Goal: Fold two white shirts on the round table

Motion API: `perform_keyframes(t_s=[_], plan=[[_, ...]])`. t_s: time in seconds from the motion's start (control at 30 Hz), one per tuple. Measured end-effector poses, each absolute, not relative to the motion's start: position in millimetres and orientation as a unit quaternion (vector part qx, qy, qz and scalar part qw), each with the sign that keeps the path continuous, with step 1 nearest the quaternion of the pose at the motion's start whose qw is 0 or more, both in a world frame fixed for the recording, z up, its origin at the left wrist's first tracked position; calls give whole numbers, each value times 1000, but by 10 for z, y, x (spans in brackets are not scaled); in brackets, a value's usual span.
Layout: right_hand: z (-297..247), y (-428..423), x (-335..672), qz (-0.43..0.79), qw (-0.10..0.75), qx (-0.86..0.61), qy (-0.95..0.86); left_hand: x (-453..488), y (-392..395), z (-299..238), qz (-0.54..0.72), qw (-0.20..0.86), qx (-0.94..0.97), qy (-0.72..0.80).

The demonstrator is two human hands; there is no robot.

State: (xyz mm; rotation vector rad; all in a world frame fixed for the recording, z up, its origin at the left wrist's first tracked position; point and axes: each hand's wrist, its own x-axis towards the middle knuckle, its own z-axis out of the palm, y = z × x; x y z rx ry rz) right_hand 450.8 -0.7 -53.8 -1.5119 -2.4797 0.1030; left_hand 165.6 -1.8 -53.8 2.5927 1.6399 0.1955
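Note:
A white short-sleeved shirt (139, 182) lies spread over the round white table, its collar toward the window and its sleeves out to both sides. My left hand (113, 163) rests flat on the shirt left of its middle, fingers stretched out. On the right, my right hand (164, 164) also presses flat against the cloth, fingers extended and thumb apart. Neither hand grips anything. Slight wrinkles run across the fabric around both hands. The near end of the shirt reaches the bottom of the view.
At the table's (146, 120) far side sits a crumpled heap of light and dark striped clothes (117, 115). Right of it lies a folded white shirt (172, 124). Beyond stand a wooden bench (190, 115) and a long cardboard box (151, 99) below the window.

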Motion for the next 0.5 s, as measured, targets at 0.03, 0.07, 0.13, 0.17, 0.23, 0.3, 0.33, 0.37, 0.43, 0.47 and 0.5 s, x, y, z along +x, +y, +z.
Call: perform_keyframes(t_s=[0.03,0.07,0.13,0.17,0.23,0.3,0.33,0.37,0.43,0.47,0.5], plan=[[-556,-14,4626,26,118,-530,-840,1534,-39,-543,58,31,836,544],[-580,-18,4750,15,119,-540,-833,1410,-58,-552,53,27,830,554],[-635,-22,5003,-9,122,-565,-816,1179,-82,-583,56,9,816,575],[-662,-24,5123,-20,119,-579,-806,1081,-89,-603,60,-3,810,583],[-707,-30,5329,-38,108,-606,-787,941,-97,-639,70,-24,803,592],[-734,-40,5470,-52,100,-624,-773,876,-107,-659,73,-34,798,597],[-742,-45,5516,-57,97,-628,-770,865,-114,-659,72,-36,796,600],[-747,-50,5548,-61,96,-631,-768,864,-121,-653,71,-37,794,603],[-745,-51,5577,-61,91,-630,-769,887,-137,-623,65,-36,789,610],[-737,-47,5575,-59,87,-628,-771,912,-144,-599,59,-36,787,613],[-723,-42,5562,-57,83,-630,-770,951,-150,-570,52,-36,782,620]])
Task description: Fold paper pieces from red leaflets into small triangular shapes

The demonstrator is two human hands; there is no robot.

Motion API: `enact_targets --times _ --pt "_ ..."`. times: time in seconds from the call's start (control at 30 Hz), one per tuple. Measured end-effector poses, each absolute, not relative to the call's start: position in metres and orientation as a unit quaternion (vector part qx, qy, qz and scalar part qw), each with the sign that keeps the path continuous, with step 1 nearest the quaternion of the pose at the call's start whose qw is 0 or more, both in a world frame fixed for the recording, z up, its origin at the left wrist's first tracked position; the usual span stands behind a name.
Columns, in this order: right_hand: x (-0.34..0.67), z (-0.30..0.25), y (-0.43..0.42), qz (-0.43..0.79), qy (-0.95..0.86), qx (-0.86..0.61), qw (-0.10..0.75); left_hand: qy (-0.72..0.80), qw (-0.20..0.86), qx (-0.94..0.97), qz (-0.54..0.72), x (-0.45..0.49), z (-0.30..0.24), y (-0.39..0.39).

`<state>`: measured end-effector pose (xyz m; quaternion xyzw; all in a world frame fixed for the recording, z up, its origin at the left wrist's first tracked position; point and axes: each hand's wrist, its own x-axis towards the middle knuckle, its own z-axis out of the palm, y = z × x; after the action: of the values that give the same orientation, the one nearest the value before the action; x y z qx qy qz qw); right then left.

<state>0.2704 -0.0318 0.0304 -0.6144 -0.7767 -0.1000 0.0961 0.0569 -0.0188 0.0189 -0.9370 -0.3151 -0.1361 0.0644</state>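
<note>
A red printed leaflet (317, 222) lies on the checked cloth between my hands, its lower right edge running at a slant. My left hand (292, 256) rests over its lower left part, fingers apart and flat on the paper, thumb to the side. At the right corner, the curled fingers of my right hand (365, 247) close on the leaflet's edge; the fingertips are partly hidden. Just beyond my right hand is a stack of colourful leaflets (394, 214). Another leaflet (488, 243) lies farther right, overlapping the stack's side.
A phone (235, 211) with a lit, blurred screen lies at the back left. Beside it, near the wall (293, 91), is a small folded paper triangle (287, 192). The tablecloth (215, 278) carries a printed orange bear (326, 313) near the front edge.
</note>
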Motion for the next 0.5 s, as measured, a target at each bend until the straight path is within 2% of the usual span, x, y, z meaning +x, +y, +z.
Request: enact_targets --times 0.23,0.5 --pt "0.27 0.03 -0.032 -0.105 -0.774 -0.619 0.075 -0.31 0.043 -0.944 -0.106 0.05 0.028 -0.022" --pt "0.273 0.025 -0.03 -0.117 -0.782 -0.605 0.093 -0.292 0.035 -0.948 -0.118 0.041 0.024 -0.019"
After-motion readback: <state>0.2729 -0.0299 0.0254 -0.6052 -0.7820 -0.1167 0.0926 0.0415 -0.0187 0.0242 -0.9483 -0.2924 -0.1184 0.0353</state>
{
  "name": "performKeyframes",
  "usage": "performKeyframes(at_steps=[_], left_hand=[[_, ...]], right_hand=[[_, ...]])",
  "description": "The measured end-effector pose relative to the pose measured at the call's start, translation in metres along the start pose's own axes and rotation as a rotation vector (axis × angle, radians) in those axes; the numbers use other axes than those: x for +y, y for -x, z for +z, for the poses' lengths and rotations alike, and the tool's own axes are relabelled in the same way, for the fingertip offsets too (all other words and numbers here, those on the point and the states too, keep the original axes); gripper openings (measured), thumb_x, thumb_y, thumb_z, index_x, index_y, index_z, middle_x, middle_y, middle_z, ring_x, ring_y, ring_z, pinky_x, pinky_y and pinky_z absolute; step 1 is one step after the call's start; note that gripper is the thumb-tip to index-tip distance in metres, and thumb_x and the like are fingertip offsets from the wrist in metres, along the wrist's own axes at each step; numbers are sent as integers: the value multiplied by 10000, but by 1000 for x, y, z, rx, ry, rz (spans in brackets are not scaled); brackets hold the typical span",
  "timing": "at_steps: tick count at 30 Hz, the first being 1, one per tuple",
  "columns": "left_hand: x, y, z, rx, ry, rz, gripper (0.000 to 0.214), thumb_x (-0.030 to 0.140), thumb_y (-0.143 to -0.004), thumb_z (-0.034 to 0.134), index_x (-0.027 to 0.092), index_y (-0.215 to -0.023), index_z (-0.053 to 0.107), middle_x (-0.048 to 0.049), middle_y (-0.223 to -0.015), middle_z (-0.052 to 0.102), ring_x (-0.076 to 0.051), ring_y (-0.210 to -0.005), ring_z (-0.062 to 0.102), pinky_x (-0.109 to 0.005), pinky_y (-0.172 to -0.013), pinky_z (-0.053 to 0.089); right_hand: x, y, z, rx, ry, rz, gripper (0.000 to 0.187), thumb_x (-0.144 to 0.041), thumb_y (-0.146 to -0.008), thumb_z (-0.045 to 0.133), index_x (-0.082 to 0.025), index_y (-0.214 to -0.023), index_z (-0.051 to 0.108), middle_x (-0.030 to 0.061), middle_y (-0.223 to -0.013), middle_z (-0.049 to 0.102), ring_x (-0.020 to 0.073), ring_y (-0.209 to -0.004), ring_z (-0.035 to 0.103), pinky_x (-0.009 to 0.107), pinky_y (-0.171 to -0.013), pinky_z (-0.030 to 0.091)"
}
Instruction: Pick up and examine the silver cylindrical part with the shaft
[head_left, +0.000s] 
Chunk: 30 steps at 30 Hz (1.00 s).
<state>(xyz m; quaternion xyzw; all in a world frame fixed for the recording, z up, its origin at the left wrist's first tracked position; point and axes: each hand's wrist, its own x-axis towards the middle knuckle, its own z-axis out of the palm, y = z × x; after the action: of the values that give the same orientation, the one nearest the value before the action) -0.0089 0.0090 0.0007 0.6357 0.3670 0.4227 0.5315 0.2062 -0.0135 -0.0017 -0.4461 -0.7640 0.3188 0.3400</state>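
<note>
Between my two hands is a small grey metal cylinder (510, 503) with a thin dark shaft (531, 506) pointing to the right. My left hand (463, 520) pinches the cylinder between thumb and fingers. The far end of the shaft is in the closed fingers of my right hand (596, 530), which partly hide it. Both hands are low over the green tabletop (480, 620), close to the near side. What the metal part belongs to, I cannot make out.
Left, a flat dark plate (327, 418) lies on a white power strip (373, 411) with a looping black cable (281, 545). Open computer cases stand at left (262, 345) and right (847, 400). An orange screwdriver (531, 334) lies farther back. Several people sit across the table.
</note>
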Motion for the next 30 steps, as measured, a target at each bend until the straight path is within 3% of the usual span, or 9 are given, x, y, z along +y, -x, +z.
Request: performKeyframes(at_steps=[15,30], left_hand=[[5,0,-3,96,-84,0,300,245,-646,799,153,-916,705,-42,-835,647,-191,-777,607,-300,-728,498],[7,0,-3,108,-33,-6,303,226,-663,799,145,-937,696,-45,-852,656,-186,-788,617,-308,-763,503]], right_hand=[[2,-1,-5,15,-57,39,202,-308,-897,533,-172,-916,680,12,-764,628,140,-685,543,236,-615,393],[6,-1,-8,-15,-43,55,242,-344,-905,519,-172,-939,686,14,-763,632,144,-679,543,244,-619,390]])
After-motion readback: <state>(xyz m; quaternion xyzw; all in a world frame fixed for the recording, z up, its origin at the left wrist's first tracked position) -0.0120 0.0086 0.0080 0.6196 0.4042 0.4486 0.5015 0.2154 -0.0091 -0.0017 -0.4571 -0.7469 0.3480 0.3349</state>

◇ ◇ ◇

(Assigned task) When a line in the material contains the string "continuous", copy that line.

(Result below)
Motion API: `perform_keyframes(t_s=[_], plan=[[_, ...]])`. t_s: time in seconds from the motion's start (control at 30 Hz), one per tuple. Measured end-effector poses, each absolute, not relative to the motion's start: position in millimetres and orientation as a unit quaternion (vector part qx, qy, qz and scalar part qw), each with the sign that keeps the path continuous, with step 1 nearest the quaternion of the pose at the motion's start whose qw is 0 or more, both in a world frame fixed for the recording, z up, its origin at the left wrist's first tracked position; calls give whole numbers, each value times 1000, but by 10 for z, y, x (spans in brackets are not scaled); in brackets, a value's usual span.
Motion API: `enact_targets --times _ --pt "_ ..."`. times: time in seconds from the call's start (control at 30 Hz), one per tuple. Measured end-effector poses, each absolute, not relative to the call's start: position in metres and orientation as a unit quaternion (vector part qx, qy, qz and scalar part qw), each with the sign that keeps the path continuous, with step 1 nearest the quaternion of the pose at the call's start whose qw is 0 or more, both in a world frame fixed for the recording, z up, its origin at the left wrist's first tracked position; the usual span stands behind a name.

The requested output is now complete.